■ WHAT IS BEING ASKED
Every line below must be reproduced exactly. Copy them all.

■ PROVIDED DATA

::::::::::

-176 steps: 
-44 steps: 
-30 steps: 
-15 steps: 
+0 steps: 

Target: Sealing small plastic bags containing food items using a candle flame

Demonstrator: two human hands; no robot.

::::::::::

■ RESULT
-176 steps: 
-44 steps: 
-30 steps: 
-15 steps: 
+0 steps: 

Target: Sealing small plastic bags containing food items using a candle flame

Demonstrator: two human hands; no robot.

The exercise requires no further work.